RBI to extend PCA supervisory norms to government-owned NBFCs

RBI to extend PCA supervisory norms to government-owned NBFCs

11-10-2023

Why in News?

  1. Recently, RBI announced that it will extend Prompt Corrective Action (PCA) Framework to Government owned Non-Banking Financial Companies (NBFCs) from October,2023.
  2. The Framework will be extended to Government NBFCs, except those in Base Layer, starting October 1, 2024, based on audited financials as of March 31, 2024 or later.
  • The base layer refers to Non deposit-taking NBFCs with assets below ₹1000.
  • The three remaining layers are the Middle Layer, Upper Layer, and Top Layer.

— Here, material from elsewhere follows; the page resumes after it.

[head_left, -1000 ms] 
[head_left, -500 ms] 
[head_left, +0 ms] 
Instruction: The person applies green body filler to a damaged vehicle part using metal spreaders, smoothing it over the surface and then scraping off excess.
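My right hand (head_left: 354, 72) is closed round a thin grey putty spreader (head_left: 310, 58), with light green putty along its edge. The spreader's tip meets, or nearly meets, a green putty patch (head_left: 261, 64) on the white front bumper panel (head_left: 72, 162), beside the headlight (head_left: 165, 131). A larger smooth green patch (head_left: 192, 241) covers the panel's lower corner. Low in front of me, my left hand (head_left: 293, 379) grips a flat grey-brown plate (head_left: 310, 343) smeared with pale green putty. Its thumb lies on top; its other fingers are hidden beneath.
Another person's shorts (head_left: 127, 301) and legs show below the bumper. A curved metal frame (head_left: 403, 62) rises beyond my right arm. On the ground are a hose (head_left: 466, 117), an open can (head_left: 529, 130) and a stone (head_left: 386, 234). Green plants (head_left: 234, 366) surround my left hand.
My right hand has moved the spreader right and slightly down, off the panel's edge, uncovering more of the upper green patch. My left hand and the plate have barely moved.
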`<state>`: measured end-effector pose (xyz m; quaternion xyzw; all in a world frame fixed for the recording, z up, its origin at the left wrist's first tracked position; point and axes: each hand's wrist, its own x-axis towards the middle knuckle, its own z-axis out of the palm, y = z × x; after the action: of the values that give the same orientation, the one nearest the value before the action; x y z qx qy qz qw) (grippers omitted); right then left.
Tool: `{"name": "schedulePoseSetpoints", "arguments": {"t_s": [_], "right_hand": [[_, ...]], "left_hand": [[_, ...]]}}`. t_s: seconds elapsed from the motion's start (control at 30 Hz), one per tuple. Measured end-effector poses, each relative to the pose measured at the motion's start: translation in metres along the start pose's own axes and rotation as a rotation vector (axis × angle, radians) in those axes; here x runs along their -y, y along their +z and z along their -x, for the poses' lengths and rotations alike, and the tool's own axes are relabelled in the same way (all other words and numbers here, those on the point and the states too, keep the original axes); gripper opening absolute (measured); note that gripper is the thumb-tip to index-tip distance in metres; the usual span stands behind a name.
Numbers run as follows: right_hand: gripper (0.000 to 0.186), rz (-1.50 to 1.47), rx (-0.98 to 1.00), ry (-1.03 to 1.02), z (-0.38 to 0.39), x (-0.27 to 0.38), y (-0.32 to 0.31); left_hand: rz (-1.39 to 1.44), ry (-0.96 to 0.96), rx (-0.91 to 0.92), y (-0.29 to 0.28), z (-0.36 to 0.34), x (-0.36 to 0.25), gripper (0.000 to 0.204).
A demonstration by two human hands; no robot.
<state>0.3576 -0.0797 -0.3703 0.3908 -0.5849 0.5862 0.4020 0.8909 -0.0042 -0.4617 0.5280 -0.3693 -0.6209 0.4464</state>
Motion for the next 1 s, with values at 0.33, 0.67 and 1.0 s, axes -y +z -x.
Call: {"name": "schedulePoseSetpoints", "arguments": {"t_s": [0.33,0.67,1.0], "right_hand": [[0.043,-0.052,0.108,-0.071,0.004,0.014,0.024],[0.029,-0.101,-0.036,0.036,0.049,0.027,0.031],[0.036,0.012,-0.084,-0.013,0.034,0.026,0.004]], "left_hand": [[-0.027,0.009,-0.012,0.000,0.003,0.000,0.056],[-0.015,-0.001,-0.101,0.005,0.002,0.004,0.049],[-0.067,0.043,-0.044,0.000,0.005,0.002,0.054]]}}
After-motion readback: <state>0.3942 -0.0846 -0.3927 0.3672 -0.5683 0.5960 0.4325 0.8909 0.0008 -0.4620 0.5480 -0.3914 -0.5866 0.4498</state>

What is Prompt Corrective Action?

  1. About: PCA is a system that the RBI imposes on banks exhibiting financial stress, deeming them unsafe if they fail to meet certain financial metrics or parameters.
  2. Criterion/Reasons for Invoking PCA:
  • The RBI considers profitability, asset quality, capital ratios, and debt level when deciding if a bank should be placed under the PCA framework.
  • The central bank grades factors based on actions, categorizing them from 1 to 3, with 1 being the lowest and 3 being the highest, based on banks' frameworks.
  1. Capital Adequacy Ratio (CRAR): The CRAR measures a bank's capital required, based on assets disbursed, with higher assets indicating higher capital retention to cover asset book risk.
  2. Asset Quality: This parameter refers to the non-performing assets of a bank. If the net NPA of a bank is more than 6%, but less than 9%, it falls under the first threshold. If Net NPA crosses the 9% mark, it triggers the second grade. That said, if this metric is 12% or more, the bank will fall in the third grade of PCA.
  3. Profitability: The regulator considers the return on assets (ROA) of a bank as the key measure for profitability. Note that if a bank’s ROA is negative for two, three and four years in a row, it will be categorized as grade 1, grade 2 and grade 3, respectively.
  4. Debt Level/Leverage: The RBI evaluates a bank's financial risk by assessing its overall debt level/leverage.
  1. Trigger for invoking PCA:
  • The regulator triggers grade 1 if the overall leverage of a bank is more than 25 times its Tier 1 capital. However, when total leverage is over 28.5 times its core capital (including disclosed reserves), RBI takes action according to grade 2 of PCA.
  • The PCA Framework was introduced for NBFCs due to their growing size and interconnectedness with other financial system segments.

Impact of PCA

  1. Restriction on dividend distribution/ remittance of profit;
  2. Restriction on branch expansion;
  3. Discretionary actions related to governance, capital, profitability and business.
  4. Ask a Bank’s board to implement a resolution plan after seeking approval from the supervisor.
  5. Advise banks to gauge their viability over the medium to long term besides evaluating balance sheet estimates.
  6. RBI may allow PCA banks to incur capital expenditure only to upgrade technology.

How Can Banks Get Out of RBI’s PCA List?

Banks and the government have attempted to remove banks listed under the PCA list through two methods.

  1. Mergers and Amalgamation:
            • Mergers and amalgamations have been the go-to option for the Government to rescue banking institutions in India.
            • For Example: Dena Bank and Vijaya Bank merged with Bank of Baroda on April 1, 2019, a preferred method for RBI for growth and sustainability of banks.
  2. Bank Recapitalisation:
            • The government uses equity and debt instruments to recapitalize a banking institution by injecting fresh capital into its balance sheet.

Conclusion

While some banks have the capacity to withstand challenging phases of operations, others not so much. This is where RBI steps in through the PCA framework, essentially providing an opportunity for the banks to clean their operations. It can benefit both banks and depositors of the banks.